Task goal
The answer must consist of every line in the data that contains "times".

Supplied information
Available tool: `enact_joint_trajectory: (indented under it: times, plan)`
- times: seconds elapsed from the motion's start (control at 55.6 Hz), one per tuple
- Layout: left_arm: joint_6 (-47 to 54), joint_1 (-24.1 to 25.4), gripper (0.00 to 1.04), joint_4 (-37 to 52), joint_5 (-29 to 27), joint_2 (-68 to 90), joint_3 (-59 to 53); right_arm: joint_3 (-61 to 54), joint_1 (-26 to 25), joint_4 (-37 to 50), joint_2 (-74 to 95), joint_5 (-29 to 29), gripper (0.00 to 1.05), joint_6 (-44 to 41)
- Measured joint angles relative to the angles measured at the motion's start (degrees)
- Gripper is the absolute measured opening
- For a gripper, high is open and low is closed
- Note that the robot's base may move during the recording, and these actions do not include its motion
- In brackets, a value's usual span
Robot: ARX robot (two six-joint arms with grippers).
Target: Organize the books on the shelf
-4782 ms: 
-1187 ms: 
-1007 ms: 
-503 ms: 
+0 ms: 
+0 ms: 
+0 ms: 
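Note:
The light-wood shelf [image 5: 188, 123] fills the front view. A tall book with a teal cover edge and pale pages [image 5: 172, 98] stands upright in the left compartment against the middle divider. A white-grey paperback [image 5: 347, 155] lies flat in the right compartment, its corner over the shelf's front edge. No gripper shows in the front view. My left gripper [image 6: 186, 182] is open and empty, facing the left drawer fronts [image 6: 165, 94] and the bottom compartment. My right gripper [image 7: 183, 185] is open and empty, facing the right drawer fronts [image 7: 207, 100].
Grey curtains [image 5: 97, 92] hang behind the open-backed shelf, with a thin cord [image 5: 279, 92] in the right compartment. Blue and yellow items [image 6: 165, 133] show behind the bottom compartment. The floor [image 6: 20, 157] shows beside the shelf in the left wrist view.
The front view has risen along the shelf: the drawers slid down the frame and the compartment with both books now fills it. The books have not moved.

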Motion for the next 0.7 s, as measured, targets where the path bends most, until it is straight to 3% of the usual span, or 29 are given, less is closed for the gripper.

Response area
Available tool: `enact_joint_trajectory: (indented under it: times, plan)`
- times: seconds elapsed from the motion's start (control at 55.6 Hz), one per tuple

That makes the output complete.